Solo a queste condizioni si può parlare del diritto di ciascuno di noi nello scegliere la propria fine della vita. Ammettendo, comunque, che si possa cambiare idea, come l’esperienza di ciascuno suggerisce (un amico magistrato mi racconta di un collega malato cronico, che aveva da anni avvisato di voler essere lasciato morire in pace quando fosse arrivato il momento; al suo capezzale, parenti e colleghi si davano il cambio anche per far rispettare questa volontà, che egli tuttavia modificò a pochi giorni dalla fine, chiedendo con il movimento delle palpebre di poter essere intubato e respirare qualche giorno in più, ciò che ovviamente avvenne. Che cosa si sarebbe dovuto fare altrimenti?).
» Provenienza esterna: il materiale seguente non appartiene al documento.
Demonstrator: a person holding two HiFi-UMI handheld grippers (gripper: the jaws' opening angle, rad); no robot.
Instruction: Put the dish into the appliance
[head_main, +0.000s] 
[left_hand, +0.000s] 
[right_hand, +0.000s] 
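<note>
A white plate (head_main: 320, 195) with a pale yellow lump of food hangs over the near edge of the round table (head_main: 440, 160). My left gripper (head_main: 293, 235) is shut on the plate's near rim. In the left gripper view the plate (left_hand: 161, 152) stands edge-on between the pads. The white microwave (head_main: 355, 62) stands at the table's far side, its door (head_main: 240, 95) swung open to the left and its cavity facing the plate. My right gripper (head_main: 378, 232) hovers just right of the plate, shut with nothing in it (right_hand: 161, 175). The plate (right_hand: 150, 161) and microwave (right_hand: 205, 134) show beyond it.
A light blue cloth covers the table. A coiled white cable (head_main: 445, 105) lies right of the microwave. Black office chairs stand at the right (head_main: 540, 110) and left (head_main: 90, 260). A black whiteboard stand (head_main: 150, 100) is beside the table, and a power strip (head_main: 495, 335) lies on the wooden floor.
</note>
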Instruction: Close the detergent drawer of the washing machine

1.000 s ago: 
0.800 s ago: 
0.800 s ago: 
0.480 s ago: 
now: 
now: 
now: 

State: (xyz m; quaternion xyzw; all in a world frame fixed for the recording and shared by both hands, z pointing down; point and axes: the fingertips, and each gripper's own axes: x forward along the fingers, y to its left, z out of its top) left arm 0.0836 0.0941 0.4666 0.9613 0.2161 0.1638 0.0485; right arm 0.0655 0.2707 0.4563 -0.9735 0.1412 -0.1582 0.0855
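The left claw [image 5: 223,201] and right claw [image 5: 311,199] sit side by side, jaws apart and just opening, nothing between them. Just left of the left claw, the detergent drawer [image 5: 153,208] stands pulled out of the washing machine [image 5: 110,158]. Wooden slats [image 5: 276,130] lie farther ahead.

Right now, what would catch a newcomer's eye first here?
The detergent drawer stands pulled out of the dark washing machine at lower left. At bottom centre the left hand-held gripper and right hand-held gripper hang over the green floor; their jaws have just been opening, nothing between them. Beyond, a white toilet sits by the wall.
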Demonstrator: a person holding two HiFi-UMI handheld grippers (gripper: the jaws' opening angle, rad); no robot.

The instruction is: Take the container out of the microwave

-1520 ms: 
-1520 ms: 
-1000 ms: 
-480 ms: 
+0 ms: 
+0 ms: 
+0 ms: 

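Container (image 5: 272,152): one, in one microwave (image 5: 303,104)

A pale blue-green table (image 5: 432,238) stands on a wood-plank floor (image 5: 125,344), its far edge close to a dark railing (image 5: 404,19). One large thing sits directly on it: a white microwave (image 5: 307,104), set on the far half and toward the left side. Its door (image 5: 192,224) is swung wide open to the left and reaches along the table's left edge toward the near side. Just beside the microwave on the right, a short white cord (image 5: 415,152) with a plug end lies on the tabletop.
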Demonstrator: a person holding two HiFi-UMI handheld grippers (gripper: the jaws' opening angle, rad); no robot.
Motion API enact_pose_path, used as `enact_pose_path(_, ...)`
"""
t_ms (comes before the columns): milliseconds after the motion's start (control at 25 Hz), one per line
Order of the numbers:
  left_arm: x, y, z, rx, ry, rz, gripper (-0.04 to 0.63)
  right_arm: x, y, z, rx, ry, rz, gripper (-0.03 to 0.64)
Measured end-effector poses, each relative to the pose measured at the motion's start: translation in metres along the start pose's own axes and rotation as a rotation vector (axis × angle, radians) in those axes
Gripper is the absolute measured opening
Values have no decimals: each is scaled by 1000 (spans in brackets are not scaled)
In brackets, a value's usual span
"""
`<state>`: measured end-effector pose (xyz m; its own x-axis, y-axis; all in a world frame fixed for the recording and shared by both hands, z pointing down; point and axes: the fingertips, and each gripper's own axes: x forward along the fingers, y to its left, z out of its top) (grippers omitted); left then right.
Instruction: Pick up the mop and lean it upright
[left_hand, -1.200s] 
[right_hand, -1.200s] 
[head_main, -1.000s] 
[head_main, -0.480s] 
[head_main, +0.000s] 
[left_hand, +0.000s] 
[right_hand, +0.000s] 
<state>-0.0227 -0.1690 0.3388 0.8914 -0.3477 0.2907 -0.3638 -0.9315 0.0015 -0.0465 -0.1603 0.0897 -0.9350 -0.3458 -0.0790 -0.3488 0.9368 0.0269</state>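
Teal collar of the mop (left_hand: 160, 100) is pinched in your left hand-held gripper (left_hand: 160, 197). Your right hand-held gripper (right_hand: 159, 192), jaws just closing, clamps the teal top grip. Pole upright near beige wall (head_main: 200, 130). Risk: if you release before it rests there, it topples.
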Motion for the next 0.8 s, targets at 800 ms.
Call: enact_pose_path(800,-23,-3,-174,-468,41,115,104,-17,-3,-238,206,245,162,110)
Alcune espressioni, come «cultura della vita» o «cultura della morte» sono diventate nel nostro paese appannaggio di una parte, o di una chiesa, proprio come altre (per esempio «libertà») sono diventate appannaggio di un partito. Dunque non le userò. Voglio però concludere con alcune domande provocatorie: perché molti di noi sono favorevoli alla coltivazione di cellule staminali, anche da tessuti umani, e contrari alla sperimentazione sulle cavie, cioè sui topi che sterminiamo a migliaia nelle cantine dei condomini? Perché pensiamo bene della fecondazione artificiale, anche quando comporta l’acquisto all’estero di altre cellule umane (l’ovulo delle «donatrici» ucraine o spagnole, che spesso non sono tali) e insieme difendiamo l’aborto? E perché, infine, siamo favorevoli a una «buona morte» (buona per chi?) che vogliamo rimettere nelle mani di un singolo essere umano, malato, anziano, solo, che non sappiamo confortare?

Quando avrò risposto a queste domande, sarò (come già sono) contraria a ogni forma di accanimento e di protrazione di vita artificiale. Ma fino a quel momento, preferisco dubitare.